■ **PROMPT**: When the line containing "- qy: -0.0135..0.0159" is found in the data below, copy it and each line after it through the line containing "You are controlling", exactly and with no others.

Segment Start: RECORDS SUPPLIED

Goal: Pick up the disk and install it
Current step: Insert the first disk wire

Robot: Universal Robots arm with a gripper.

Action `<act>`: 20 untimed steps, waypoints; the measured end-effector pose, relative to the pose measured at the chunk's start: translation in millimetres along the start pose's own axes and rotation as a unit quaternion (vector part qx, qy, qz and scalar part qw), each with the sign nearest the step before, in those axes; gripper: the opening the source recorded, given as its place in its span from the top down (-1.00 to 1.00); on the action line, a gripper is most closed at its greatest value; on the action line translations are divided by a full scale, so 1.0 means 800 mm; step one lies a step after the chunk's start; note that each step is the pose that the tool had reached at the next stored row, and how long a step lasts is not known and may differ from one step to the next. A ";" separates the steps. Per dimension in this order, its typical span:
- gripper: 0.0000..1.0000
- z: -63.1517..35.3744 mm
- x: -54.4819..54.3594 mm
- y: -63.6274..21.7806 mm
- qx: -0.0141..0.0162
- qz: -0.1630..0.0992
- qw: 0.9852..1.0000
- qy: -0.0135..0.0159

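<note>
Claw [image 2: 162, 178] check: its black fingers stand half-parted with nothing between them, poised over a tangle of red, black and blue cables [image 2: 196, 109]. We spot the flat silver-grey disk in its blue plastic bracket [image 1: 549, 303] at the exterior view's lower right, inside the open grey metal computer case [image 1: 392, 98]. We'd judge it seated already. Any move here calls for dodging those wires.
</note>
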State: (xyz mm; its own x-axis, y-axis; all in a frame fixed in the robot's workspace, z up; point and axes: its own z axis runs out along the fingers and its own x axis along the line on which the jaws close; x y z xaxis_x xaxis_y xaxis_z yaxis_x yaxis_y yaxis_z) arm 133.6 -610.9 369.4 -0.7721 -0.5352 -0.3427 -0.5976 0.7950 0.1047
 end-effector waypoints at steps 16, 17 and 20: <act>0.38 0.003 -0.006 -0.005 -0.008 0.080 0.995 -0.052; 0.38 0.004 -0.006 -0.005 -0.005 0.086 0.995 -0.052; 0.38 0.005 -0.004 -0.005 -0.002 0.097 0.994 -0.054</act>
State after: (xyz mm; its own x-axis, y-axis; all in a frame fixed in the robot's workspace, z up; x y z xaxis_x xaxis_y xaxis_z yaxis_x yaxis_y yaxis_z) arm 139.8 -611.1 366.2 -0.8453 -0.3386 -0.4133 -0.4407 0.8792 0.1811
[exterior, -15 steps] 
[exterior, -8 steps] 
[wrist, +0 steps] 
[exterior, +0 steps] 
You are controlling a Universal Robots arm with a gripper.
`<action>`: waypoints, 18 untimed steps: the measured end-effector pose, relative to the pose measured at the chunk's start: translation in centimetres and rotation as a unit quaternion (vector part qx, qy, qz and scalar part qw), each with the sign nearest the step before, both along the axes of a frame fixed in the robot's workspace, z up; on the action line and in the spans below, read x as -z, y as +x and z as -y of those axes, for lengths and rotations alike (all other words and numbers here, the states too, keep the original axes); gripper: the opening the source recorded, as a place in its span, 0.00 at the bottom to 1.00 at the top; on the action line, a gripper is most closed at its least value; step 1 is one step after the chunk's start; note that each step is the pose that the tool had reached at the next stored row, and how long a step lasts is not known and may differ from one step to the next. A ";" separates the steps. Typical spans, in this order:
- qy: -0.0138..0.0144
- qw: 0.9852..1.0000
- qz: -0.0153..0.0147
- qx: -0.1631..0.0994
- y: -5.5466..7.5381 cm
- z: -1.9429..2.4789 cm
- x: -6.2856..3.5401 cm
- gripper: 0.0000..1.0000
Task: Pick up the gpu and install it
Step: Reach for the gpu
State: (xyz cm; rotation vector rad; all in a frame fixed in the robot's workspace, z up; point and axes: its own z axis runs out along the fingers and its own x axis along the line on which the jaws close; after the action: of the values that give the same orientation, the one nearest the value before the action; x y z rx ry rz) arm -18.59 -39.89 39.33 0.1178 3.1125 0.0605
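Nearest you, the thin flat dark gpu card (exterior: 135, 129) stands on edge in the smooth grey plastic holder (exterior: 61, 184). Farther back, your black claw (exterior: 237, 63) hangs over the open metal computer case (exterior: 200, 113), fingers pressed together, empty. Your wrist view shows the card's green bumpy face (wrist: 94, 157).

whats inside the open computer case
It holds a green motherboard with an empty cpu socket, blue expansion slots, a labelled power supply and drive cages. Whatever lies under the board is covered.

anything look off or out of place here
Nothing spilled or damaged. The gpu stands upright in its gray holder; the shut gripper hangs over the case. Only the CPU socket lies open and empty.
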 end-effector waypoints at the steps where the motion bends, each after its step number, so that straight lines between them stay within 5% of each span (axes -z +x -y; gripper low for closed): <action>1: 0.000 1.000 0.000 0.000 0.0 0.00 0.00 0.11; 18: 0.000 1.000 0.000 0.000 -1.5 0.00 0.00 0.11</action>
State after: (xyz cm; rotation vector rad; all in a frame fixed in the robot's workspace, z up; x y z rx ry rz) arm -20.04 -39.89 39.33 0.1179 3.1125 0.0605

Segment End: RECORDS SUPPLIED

■ **WRITTEN SOLUTION**:
- qy: -0.0135..0.0159

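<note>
Claw [image 2: 162, 178] check: its black fingers stand half-parted with nothing between them, poised over a tangle of red, black and blue cables [image 2: 196, 109]. We spot the flat silver-grey disk in its blue plastic bracket [image 1: 549, 303] at the exterior view's lower right, inside the open grey metal computer case [image 1: 392, 98]. We'd judge it seated already. Any move here calls for dodging those wires.
</note>
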State: (xyz mm; its own x-axis, y-axis; all in a frame fixed in the robot's workspace, z up; point and axes: its own z axis runs out along the fingers and its own x axis along the line on which the jaws close; x y z xaxis_x xaxis_y xaxis_z yaxis_x yaxis_y yaxis_z) arm 133.6 -610.9 369.4 -0.7721 -0.5352 -0.3427 -0.5976 0.7950 0.1047
 end-effector waypoints at steps 16, 17 and 20: <act>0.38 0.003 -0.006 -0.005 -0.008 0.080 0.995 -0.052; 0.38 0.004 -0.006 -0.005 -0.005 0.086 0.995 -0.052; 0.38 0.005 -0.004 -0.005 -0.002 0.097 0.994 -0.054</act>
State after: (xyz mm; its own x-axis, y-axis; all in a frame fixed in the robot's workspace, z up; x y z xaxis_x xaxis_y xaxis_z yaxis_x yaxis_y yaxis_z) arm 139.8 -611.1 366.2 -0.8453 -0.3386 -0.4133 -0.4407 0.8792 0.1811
[exterior, -15 steps] 
[exterior, -8 steps] 
[wrist, +0 steps] 
[exterior, +0 steps] 
You are controlling a Universal Robots arm with a gripper.

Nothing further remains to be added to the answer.